Türkiye Cumhurbaşkanı Recep Tayyip Erdoğan, dinin yakasından bir türlü düşmüyor
Türkiye Cumhurbaşkanı Recep Tayyip Erdoğan, dinin yakasından bir türlü düşmüyor. Yine Müslümanların manevi duygularıyla oynuyor ve dinin kutsal değerlerini kendi emellerine alet ediyor. Aslında bu alışık olduğumuz bir durum. Zira Erdoğan’ın bunu daima yapması ve önüne gelen her fırsatı değerlendirip lehine çevirmesi lazım. Zaten kullanacağı başka bir argüman da yok. Türk halkını ya dînî argümanlarla elinde tutacak ya da prokovatif söylemlerle milliyetçilik duygularını kabartacak, başarısızlıklarını ve yaptığı yolsuzlukları görmelerini engelleyecek. Ama aslına bakılırsa Erdoğan’ın söyledikleriyle yaptıkları arasında çok büyük çelişkiler mevcut.

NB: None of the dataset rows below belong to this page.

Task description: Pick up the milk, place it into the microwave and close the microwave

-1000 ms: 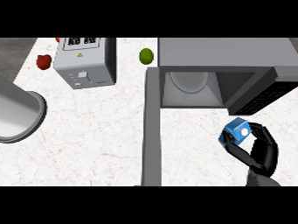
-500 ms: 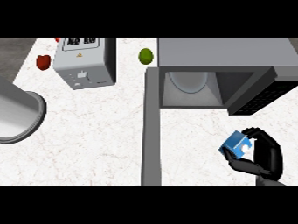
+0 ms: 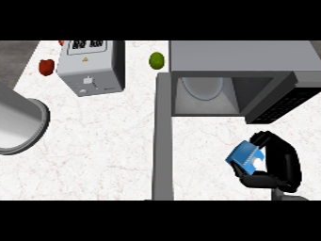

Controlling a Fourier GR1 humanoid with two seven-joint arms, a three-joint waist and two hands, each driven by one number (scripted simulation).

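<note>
Right hand (image 3: 281,162) has its fingers (image 3: 267,139) curled around the blue milk carton (image 3: 246,156), carrying it tilted over the counter (image 3: 100,141), just in front of the open microwave (image 3: 239,70), not inside yet.

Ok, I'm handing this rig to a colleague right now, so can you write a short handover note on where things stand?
Right hand: shut on the milk, a small blue carton, held above the counter in front of the microwave, toward the view's lower right.
Left hand: not in view; only the grey left forearm shows at the view's left edge.
Microwave: door swung open, cavity with its round plate free.
Done: milk picked up.
Left: carry the milk into the cavity, release it, close the door.
Also on the counter: toaster, green fruit, red item, all away from the path.
</note>
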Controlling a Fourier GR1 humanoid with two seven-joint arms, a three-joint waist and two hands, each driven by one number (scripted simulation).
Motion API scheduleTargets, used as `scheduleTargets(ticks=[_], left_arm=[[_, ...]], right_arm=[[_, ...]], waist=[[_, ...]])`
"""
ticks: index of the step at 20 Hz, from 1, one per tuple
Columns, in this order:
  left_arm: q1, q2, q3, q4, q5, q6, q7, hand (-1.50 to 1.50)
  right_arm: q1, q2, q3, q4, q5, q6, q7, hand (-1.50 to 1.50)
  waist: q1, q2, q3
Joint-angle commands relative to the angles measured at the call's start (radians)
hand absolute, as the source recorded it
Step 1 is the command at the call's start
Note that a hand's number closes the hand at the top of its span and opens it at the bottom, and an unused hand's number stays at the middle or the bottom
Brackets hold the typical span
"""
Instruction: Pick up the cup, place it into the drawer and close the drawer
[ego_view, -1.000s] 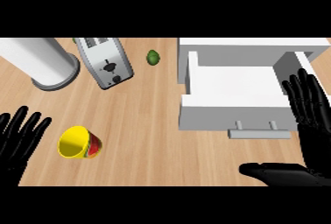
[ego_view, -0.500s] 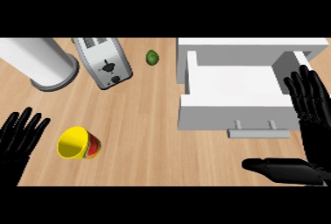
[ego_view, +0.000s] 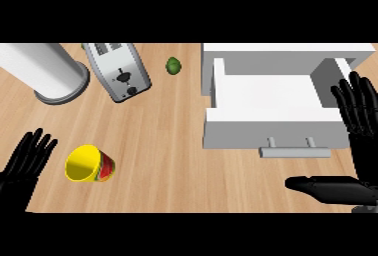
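Note:
A yellow cup (ego_view: 89, 164) with red and green on its side lies tipped on the wooden counter at the lower left, its mouth facing left. My left hand (ego_view: 26, 164) is just left of it, fingers straight and spread, not touching it. A white drawer (ego_view: 275, 109) stands pulled open at the right, its inside bare and its handle (ego_view: 294, 146) toward me. My right hand (ego_view: 357, 142) is at the right edge, its fingers straight along the drawer's right side and its thumb (ego_view: 321, 185) stretched left below the handle.
A silver toaster (ego_view: 117, 70) stands at the upper middle-left. A white cylinder on a grey base (ego_view: 42, 69) fills the upper left corner. A small green fruit (ego_view: 173, 65) lies between the toaster and the drawer.
My left hand has crept slightly right and up, toward the cup. The right hand has shifted a little to the right. The cup and drawer have not moved.

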Motion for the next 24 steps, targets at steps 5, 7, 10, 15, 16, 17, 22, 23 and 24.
scheduleTargets(ticks=[5,7,10,15,16,17,22,23,24], left_arm=[[-0.132,0.026,0.023,0.420,-0.207,0.027,-0.269,-1.50],[-0.159,0.020,0.023,0.497,-0.232,0.045,-0.322,-1.50],[-0.205,0.095,0.058,0.686,-0.213,-0.048,-0.415,-1.50],[-0.283,0.085,0.041,0.853,-0.269,0.007,-0.562,-1.50],[-0.304,0.125,0.053,0.940,-0.281,-0.024,-0.623,-1.50],[-0.339,0.116,0.040,1.026,-0.317,0.008,-0.678,-1.50],[-0.400,0.135,0.043,1.109,-0.302,0.005,-0.724,-1.50],[-0.434,0.140,0.052,1.170,-0.306,0.011,-0.752,-1.50],[-0.439,0.181,0.061,1.182,-0.297,-0.019,-0.741,-1.50]], right_arm=[[-0.031,0.051,0.063,0.034,0.077,-0.041,-0.012,-1.50],[0.019,0.043,0.050,-0.014,0.045,-0.015,-0.002,-1.50],[0.054,0.013,0.019,-0.046,0.010,0.025,-0.001,-1.50],[-0.011,0.029,-0.004,0.062,0.013,0.011,-0.057,-1.50],[-0.020,0.022,0.034,-0.062,0.025,0.002,0.071,-1.50],[-0.064,-0.015,-0.034,0.035,-0.022,0.031,0.033,-1.50],[0.033,0.037,0.037,-0.004,0.027,0.027,-0.031,-1.50],[-0.052,0.002,-0.021,0.051,-0.013,0.034,-0.008,-1.50],[0.008,0.038,0.042,-0.057,0.007,0.019,0.051,-1.50]], waist=[[-0.003,0.001,-0.001],[-0.006,0.001,-0.001],[-0.009,0.001,-0.001],[-0.003,0.001,0.000],[-0.008,0.001,-0.001],[-0.009,0.003,-0.002],[-0.010,0.002,-0.001],[-0.013,0.004,-0.002],[-0.016,0.003,-0.003]])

Erdoğan'ın, Mescid-i Aksa/Kudüs ile ilgili sarfettiği hamasî sözler, İsrail, Suriye ve Libya ile ilişkiler konusunda attığı sloganik ifadeler, ne yazık ki sadece sözde kalmış ve hiçbir zaman pratiğe dönüşmemiştir. İşte bu sloganik ve hamasî söylemleri son günlerde Fransa Cumhurbaşkanı Macron’a karşı kullanmaya başlayarak bir kez daha Türk ve Müslüman toplumların duygularına oynamaya, İslam’ın kutsal değerlerini kendi menfaati doğrultusunda kullanmaya karar vermiş görünüyor. Erdoğan, Doğu Akdeniz'deki doğal gaz ve Libya'daki petrolü ele geçirme planlarını suya düşüren Fransa Cumhurbaşkanı Macron'dan intikam almak için Müslüman karşıtı gösterileri fırsata çevirmenin peşinde.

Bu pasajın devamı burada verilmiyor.